Donald Dances with the Ones Who Brung Him

 

TrumpingBush43Evidence is mounting that President Trump is sticking closer to his 2015 Second Amendment pledges. Pot-stirring accounts from the left and right point to President Trump settling back towards his campaign positions.

The Atlantic tries stirring Trump family trouble by characterizing Ivanka as bending her father’s ear and seeking to manipulate him into supporting gun-grabbing. RedState seeks similar stirring by posing Donald Jr. as the one bending daddy’s ear to support gun rights. Both publications are operating from ignorance, but both offer some basic truth. These stories reinforce the thrust of his language in his characteristic outdoor departure press line comments.

The Atlantic writers naturally wish Trump and his voters ill and seek to stir trouble in the administration. In this telling, Ivanka Trump sought to manipulate her daddy into selling out those icky gun nuts by putting together a big Rose Garden ceremony, where he could do something by signing something. This was supposed to be a big ego play.

But the prospect of a Rose Garden ceremony, his daughter thought, where Trump could sign a document and call it “historic” and “unprecedented”—and receive positive media attention—might be the best chance of yielding real change.

For a moment, it looked like it just might work. “He loved it. He was all spun up about it,” said a former senior White House official who, like others interviewed for this story, spoke with me on the condition of anonymity in order to share private conversations.
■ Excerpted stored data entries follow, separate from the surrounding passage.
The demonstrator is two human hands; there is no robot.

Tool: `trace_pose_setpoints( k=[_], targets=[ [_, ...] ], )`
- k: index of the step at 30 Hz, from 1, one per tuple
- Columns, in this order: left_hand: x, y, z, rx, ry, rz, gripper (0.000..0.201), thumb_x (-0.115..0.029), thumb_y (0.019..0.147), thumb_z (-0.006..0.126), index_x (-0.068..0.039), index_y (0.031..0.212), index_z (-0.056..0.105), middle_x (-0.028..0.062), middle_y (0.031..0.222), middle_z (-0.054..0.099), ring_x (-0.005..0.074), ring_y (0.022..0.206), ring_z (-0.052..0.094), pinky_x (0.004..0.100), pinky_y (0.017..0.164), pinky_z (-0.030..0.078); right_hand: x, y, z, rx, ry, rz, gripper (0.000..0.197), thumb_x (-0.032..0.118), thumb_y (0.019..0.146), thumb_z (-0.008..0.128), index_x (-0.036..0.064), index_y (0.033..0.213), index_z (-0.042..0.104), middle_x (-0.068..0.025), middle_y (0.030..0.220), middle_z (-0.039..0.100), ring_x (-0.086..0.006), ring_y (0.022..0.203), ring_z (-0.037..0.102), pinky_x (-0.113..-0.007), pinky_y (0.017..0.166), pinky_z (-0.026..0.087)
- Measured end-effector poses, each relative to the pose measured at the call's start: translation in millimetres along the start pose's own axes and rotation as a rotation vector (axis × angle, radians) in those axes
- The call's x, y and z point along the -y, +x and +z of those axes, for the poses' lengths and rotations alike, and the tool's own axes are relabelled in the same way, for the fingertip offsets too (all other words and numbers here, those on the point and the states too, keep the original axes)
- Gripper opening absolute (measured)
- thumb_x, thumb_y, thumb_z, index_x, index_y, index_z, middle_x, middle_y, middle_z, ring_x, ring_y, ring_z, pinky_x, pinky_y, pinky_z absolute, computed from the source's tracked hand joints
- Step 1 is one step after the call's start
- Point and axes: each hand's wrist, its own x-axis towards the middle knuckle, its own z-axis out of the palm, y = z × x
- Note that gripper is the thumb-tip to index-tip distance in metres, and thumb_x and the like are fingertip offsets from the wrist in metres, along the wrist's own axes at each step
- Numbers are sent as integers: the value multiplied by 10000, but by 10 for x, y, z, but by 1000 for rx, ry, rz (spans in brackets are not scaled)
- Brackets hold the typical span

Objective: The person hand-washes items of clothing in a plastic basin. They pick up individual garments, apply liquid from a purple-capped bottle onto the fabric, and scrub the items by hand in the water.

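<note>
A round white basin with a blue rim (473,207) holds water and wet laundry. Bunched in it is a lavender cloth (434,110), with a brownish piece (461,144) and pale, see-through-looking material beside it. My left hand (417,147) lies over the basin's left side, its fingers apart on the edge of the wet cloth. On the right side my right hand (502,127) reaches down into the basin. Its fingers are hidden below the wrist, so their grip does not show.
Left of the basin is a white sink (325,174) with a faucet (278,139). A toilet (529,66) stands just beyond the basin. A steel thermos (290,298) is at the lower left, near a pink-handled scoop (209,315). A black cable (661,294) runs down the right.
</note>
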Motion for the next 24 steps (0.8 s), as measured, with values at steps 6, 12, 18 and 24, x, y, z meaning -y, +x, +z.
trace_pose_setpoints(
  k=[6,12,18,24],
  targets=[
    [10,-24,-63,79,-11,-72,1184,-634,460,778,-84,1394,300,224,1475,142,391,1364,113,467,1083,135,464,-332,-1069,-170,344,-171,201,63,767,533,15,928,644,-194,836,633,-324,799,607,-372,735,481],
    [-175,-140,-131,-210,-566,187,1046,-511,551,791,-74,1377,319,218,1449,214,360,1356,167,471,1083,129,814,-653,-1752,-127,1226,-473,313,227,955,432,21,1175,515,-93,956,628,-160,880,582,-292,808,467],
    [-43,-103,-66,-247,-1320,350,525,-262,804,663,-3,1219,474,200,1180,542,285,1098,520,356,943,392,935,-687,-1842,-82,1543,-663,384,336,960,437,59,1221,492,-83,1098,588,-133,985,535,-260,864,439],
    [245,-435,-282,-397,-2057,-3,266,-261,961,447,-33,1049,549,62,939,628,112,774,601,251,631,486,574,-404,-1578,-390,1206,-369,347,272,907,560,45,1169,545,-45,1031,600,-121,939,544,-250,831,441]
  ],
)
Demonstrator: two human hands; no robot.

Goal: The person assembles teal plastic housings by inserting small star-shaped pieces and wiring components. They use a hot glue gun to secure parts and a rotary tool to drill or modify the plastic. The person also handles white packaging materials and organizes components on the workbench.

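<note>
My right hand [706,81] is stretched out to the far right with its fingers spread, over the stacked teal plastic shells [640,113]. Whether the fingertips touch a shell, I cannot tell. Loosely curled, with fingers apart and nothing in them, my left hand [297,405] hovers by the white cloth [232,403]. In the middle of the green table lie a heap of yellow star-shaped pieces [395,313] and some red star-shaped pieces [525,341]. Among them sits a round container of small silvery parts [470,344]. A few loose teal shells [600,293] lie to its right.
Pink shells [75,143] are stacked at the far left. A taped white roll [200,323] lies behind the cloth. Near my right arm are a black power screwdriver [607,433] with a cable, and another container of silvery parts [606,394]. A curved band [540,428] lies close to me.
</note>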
On August 7, the president picked up the phone to discuss the idea with Wayne LaPierre, chief executive of the National Rifle Association. “It’s going to be great, Wayne,” Trump said, according to both a former senior White House official and an NRA official briefed on the call. “They will love us.” And if they—meaning the roughly 5 million people who make up the NRA’s active membership, and some of Trump’s electoral base—didn’t, Trump reportedly assured LaPierre, “I’ll give you cover.” (The White House did not return a request for comment for this story.)
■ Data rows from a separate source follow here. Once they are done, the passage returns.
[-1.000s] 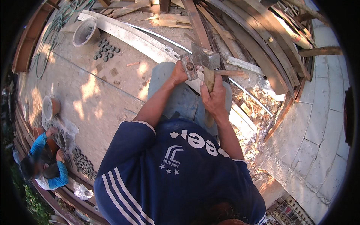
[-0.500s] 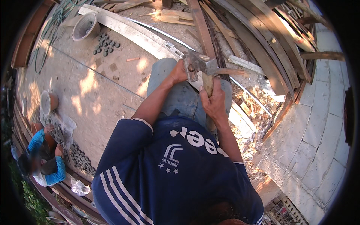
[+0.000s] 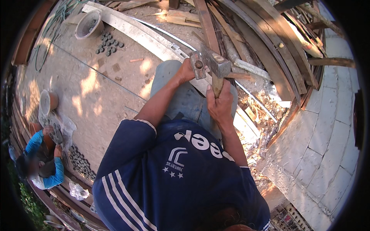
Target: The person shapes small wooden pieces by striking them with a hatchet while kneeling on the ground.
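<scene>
The shirt (image 3: pixel 200 183) is dark blue with 3 white stripes and 3 white stars. The trousers (image 3: pixel 165 88) are pale blue. The hammer head (image 3: pixel 200 72) is grey with a brown spot. The wood handle (image 3: pixel 217 86) is tan.

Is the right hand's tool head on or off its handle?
On: the wooden handle runs from the right hand up to the metal head, with no gap visible.

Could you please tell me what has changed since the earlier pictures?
The right hand has tilted its wooden-handled tool back to the right, away from the metal-headed tool in the left hand; half a second ago, their heads overlapped. Nothing was taken up or let go; both grips stayed.
</scene>
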A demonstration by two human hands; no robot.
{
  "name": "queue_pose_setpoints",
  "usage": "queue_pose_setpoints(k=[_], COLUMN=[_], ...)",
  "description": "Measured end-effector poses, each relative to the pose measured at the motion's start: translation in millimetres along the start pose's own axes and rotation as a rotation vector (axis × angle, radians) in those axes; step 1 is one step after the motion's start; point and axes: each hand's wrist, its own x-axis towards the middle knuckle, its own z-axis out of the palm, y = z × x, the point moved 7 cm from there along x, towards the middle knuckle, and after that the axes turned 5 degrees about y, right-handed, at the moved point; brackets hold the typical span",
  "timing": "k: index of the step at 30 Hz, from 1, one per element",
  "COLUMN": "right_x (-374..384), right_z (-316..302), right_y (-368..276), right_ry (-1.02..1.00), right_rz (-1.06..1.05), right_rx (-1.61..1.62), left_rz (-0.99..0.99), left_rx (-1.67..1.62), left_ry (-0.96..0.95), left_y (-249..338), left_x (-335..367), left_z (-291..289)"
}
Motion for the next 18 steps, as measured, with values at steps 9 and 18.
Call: queue_pose_setpoints(k=[9,18], right_x=[7,17], right_z=[17,20], right_y=[20,12], right_ry=[-0.056,0.036], right_rz=[0.077,-0.013], right_rx=[-0.047,0.017], left_rz=[0.120,0.151], left_rx=[0.036,0.140], left_ry=[0.054,0.060], left_y=[13,6], left_x=[11,24], left_z=[-3,-9])
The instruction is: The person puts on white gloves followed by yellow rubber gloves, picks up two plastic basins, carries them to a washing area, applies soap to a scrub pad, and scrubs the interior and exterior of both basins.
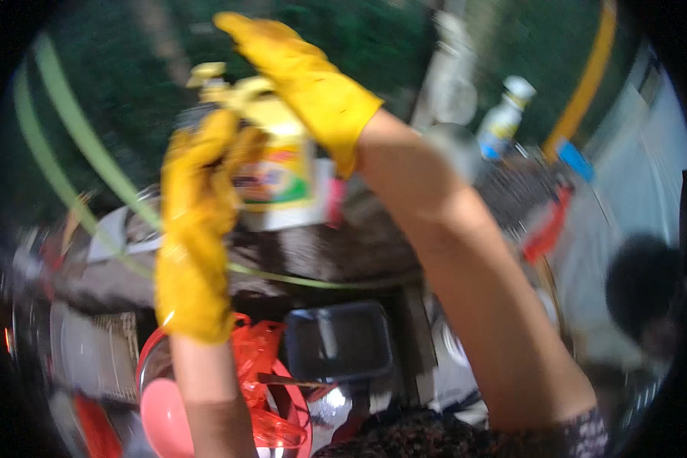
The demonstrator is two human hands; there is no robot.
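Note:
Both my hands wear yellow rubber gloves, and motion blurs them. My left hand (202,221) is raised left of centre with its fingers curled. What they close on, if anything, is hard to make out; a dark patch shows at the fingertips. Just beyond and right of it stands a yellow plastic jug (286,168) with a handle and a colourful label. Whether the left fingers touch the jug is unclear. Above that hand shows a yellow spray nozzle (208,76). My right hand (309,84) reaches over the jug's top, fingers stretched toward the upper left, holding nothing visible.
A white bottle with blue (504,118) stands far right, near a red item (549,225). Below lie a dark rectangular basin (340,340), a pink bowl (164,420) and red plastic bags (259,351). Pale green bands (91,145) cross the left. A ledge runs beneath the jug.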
But, in this telling the villains at the NRA, led by the evil Wayne LaPierre (cue boos, hisses, and scary music), talked President Trump out of any legislation gun grabbers want and sending Ivanka and Jared off in defeat:

Three NRA officials told me they’ve focused their efforts in the past week on walking Trump through nearly 40 mass shootings in which the gunmen obtained their firearms legally. “Once he understood” that universal background checks would not have prevented many of these massacres, according to the first former senior White House official, “the temperature changed.”

…By the middle of last week, she and her family had decamped for a vacation in Wyoming, seemingly putting the issue on the back burner, and last night she appeared at House Minority Leader Kevin McCarthy’s donor retreat in Jackson Hole. According to Axios, Ivanka told the audience in Wyoming that the White House is still focused on background checks. Less than 24 hours later, her father reportedly assured LaPierre of the opposite. (A spokesperson for Ivanka Trump did not return a request for comment.)
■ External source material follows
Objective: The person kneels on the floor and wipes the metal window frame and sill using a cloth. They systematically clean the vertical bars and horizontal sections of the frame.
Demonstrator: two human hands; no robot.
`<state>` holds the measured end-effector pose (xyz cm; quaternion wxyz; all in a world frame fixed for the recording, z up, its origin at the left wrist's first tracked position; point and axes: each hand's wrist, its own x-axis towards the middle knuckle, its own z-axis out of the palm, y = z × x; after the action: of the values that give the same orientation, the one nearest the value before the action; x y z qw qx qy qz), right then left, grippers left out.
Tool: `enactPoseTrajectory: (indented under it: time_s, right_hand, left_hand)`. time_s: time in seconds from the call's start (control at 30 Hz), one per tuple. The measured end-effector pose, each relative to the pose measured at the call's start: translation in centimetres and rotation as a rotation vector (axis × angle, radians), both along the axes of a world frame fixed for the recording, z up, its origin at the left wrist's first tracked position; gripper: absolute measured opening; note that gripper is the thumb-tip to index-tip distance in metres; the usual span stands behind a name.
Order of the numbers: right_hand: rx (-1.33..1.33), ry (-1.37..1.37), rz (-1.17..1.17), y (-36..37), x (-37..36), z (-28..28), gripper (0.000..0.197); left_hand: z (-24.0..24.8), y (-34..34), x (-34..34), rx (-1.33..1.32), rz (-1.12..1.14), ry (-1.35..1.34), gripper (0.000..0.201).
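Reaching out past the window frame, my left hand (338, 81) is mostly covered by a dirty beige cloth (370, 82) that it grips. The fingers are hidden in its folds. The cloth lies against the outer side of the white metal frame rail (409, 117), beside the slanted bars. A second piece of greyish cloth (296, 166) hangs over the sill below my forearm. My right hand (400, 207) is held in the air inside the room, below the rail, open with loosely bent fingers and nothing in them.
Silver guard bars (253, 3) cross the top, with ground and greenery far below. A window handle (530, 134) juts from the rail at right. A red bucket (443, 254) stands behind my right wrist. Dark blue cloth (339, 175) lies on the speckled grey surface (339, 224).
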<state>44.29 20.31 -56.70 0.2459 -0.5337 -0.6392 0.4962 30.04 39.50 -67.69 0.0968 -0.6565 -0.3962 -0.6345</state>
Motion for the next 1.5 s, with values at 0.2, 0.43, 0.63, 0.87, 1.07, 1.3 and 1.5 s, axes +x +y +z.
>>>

RedState tells a similar tale, from the opposite end. In their telling, the hero is Don, Jr., who bends daddy’s ear and steers the unsteady old man back on track. RedState quotes, in part, a Wall Street Journal story:

Donald Trump Jr., the president’s son who often speaks with his father about his views on gun laws, has raised concerns about both red-flag legislation and about tightening background checks, according to people familiar with the matter.

Streiff reinforces this narrative with the conclusion:

If, at any time, he hears that siren song of bipartisan agreement on commonsense gun laws, Donald Trump, Jr., will be there to pull him back to reality.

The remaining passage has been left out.